I would say they are both overkill to be honest. I have built a system with the sabertooth 990fx R2 and it is a solid board. I would go with one of these if you want allot of features for a more reasonable price.
The Sabertooth is no better, if not worse at overclocking than the Crosshair. They're probably pretty even in 80% of OCing situations, but I find the real benefit of ROG is LN2 benching and OCing.
I'd personally go with a Gigabyte UD5 990FX; it's an incredibly solid board, without the gimmicks of ROG for your gaming needs, and without the gimmicks of the Sabertooth for your Vishera CPU that doesn't have PCIe 3.0 or any need for "tuf" parts.
I would vote for the Crosshair. There are a ton of feature on this board to really help with OCing (extra 4 pin cpu power supply, ez-plug (gives more power to pci-e slots), high quality components, etc. It is marketed towards the gaming market (republic of gamers) BUT the board is also (in my opinion) the best option for overclocking. The sabertooth is great for overall system stability, but if you really want to push your system ROG will be better. There are however many other, cheaper options that will probably give you what you want. Unless you're looking to really push a system (5ghz on the cpu, multi-gpu set up, for example) I would recommend the sabertooth or the gigabyte previously mentioned.
Between the Sabertooth & CHV-Z go with whichever one you think looks better/want more. They both use the same UEFI albeit CHV-Z has a few more hardware level bells & whistles (LN2, intel NIC, soundcard, buttons, etc). Both are solid boards all around for overclocking and taking a punishment. The Gigabyte UD5 is pretty good too if you want something else to compare with which will deliver overclocking features & good looks. The MSI GD80v2 works well too (I have it) but lacks the immense tweaking functionality that my older Asus board had in regards to memory timings/drive and your VRM control. It shouldn't really matter unless you get deep into overclocking. I also think that Asus has the best motherboard software out of any vendor (I actually used the stuff and it worked well + didn't look like ass).
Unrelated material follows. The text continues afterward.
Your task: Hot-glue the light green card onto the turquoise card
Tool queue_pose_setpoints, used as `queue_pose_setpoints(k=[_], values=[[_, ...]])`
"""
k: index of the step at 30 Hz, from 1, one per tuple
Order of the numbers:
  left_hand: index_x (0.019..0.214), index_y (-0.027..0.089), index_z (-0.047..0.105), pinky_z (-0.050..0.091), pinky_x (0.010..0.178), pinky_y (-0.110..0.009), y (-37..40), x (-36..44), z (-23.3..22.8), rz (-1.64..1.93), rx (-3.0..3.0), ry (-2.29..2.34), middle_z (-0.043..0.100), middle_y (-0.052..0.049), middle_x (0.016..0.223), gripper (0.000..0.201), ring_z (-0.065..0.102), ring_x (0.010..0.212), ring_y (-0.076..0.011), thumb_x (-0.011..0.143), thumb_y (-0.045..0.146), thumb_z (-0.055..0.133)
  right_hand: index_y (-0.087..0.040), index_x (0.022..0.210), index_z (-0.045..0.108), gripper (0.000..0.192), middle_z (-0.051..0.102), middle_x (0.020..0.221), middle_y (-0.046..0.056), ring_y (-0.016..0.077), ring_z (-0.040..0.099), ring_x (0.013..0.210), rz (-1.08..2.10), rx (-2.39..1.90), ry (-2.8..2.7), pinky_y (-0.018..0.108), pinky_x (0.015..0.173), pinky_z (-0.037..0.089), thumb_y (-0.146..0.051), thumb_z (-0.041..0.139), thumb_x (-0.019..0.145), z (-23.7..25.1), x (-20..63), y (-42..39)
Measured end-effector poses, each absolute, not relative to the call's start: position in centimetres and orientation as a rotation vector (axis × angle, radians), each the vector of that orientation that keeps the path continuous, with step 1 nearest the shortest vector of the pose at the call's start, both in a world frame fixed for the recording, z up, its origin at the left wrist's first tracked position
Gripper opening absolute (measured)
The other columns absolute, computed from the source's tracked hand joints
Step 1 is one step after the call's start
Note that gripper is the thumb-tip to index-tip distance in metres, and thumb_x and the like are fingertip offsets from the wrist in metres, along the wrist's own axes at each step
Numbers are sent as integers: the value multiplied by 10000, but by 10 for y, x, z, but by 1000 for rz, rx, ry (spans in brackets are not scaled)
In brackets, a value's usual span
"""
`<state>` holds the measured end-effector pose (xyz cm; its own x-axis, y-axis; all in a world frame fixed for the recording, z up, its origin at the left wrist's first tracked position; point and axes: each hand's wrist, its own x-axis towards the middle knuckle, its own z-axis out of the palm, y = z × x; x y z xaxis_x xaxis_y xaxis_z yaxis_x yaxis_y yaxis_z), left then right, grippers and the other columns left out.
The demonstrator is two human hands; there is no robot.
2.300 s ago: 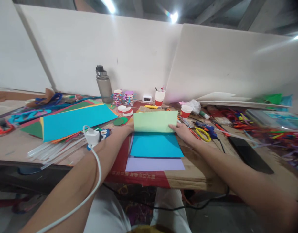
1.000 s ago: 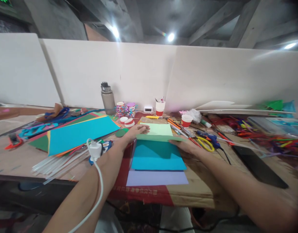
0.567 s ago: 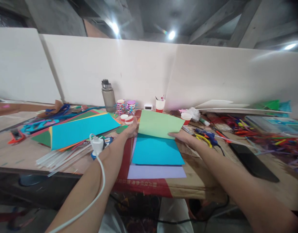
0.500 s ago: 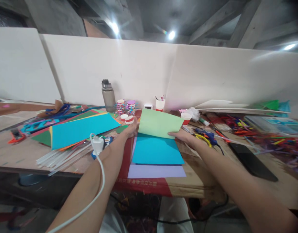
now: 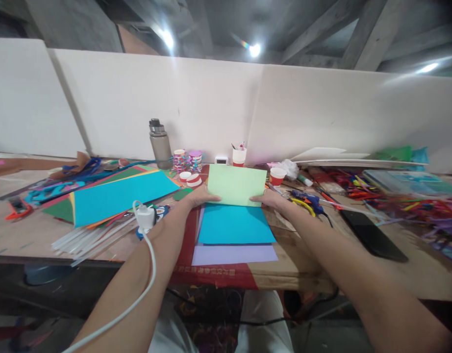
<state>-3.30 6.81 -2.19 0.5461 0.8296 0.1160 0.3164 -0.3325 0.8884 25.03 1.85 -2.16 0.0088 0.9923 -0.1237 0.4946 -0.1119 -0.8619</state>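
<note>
A light green sheet of paper [image 5: 236, 185] stands tilted up between my two hands. My left hand [image 5: 200, 196] grips its lower left corner, with the thumb across the front. At the lower right corner my right hand [image 5: 268, 198] pinches the same sheet, thumb also in front. My other fingers are mostly hidden behind the paper. Directly below and nearer to me lies a blue sheet [image 5: 236, 225], partly covered at its far edge by the green one. Beneath the blue sheet a lilac sheet [image 5: 235, 255] sticks out at the near side.
Left are a fan of coloured sheets [image 5: 119, 196], white sticks [image 5: 89, 240], a white plug with cable [image 5: 147, 218] and a bottle [image 5: 160, 144]. Paper cups [image 5: 277, 176] stand behind. Right lie a blue glue gun [image 5: 307, 200], a black phone [image 5: 373, 235] and a plastic box [image 5: 410, 182].
The green sheet has straightened and its right side has shifted left. My left thumb now shows on the front of the sheet. The view has shifted slightly.
</note>
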Motion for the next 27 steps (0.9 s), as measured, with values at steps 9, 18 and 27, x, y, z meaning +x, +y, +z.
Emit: queue_pose_setpoints(k=[9, 18, 27], values=[[1141, 116, 603, 396, 1034, -399, 62, -28, -17, 728, 1874, 986, 573, -141, 1296, 764, 511, 1212, -301, 491, 463, 804, -151, 858, 711, 260, 729, 908, 67, 226, 670, 841, 840, -1694, -1551, 342, 795, 510, -287, 753, 641, -36, 250, 23], [1215, 125, 553, 381, 1043, -379, 68, -27, -20, 734, 1860, 984, 578, -141, 1291, 847, 538, 1187, -283, 480, 461, 805, -145, 1036, 619, 319, 676, 1038, 101, 204, 632, 905, 268, -1674, -1457, 338, 837, 471, -345, 568, 793, -7, 280, -19], [1148, 132, 606, 395, 1025, -394, 68, -27, -18, 760, 1854, 955, 611, -135, 1248, 784, 531, 1189, -293, 459, 443, 812, -125, 890, 679, 235, 685, 907, 196, 326, 636, 949, 81, -2342, -1398, 400, 804, 468, -293, 622, 736, -4, 383, -34]])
TL;DR get whichever one you like more, they'll all deliver the same for what you're looking out of a motherboard.
Thanks for your inputs i have a different setup in mind for each board and mostly cosmetic(gold&white or red&black) with the best components i can buy. At the moment I'm leaning towards the Sabertooth for the aesthetic pleasure. But for the long run i don't want to miss out on the extras the CrosshairV F-Z has like the SupremeFX III. Probably a minor point but if i can get the same performance with the Saber i really dont need to spend a extra £40...
Well i have the parts for my build picked just around buying them atm, i ordered the mobo, Xigmatek Night Hawk edition cpu cooler and Kingston HyperX 3k 240GB SSD.
The other components i will have in the build is;
FX-8350 CPU
Kingston Beast 8GB DDR3-2133
Corsair RM750 PSU
and 1 or 2 of WD caviar green hard drives. Was about to buy a Corsair 750D case but im not sure yet, maybe go with a Fractal Denfine R4 Arctic White - Window
GPU will be the last item on the list, i have a 7850 but trying to sell my current system.
Really enjoy the quickness of it, at the moment I'v used the Mobo OC tuner and overclocked the GTX 770, now I'm reading on how to overclock the CPU further. I'm very happy with the aesthetics of the build too.
I went with the Crosshair just because I saw a lot of bad reviews about the Sabertooth's going bad. Plus I found the Crosshair Formula-Z for $219 brand new/shipped.
I ended up with the CHV-FZ as well... Kicked myself though because I paid full price, went to the NCIX warehouse sale 2 weeks later and got 2 more of them, each for 99 bucks! XD
FYI - One of the extra CHV-FZ went into my friends new build, second one is for my Linux build!
The gen3 are no longer in production you wont be able to find one new, also the only difference I read about the r2.0 gen3 was there were PCIe 3.0(sabertooth r2.0 has PCIe 2.0) and as for now no graphics cards are able to take the full advantage of it. Someone correct me if I'm wrong.